Kubernetes is an open-source system for automating the deployment, scaling and management of container applications, originally designed by Google and handed over to the Cloud Native Computing Foundation (CNCF)to run. Kubernetes aims to provide a “platform for automating the provisioning, scaling and maintenance of application containers on distributed hosts.” It supports a range of container tools, including Docker. Orchestration using Kubernetes is supported by leading cloud platforms such as Microsoft Azure, IBM Cloud, Red Hat OpenShift, Amazon’s EKS, Google’s Kubernetes Engine and Oracle’s OCI.

Attackers could use the backdoor to install malware for stealing internal data of the victim, including code, container images, and databases.

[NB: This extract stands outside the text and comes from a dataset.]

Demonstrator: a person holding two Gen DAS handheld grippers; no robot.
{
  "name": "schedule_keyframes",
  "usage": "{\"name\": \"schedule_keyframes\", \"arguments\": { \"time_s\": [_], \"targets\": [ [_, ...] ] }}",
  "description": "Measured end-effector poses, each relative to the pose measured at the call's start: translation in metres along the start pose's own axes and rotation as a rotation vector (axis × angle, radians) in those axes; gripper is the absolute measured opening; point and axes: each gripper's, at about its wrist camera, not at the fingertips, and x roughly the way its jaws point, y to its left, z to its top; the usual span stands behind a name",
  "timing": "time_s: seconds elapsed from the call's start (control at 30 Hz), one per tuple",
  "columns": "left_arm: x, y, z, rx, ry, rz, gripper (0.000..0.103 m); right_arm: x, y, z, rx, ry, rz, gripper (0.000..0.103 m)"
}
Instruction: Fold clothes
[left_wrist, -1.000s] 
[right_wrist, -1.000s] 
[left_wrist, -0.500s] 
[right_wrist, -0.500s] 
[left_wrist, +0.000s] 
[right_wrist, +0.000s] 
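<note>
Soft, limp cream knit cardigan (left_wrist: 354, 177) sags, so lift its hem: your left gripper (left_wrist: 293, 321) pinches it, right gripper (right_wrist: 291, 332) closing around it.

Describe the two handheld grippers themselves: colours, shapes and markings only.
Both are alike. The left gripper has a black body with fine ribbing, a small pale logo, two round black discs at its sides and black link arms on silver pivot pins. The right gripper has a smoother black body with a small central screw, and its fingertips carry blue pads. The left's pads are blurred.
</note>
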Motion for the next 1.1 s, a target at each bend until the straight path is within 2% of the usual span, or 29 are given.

Attackers could also leverage the access to create a ransomware attack by locking and encrypting the cluster, or they could modify the cluster to attack other victims. “If the cluster runs a Web server, the attacker could modify it and attack all its users by changing the server’s code,” Prizmant says.

PAN says its investigation of the C2 server showed at least 23 active Siloscape victims. The analysis also showed that the C2 server was being used to host over 300 users in total. The data suggests that Siloscape is only part of a broader campaign targeting enterprise cloud environments and that the campaign has been going on for more than a year, the security vendor says.

Prizmant says organizations that use Windows containers to run online applications, such as Web servers, are most at risk. He says a well-configured Kubernetes cluster that’s secure will make life much harder for Siloscape. That’s because even if the malware manages to escape the container, it wouldn’t be able to take control of the cluster.

Any process running in Windows Server containers should be assumed to have the same privileges as admin on the host, which in this case is the Kubernetes node. If you are running applications in Windows Server containers that need to be secured, we recommend moving these applications to Hyper-V containers.

“Furthermore, administrators should make sure their Kubernetes cluster is securely configured. In particular, a secured Kubernetes cluster won’t be as vulnerable to this specific malware as the nodes’ privileges won’t suffice to create new deployments. In this case, Siloscape will exit,” he added.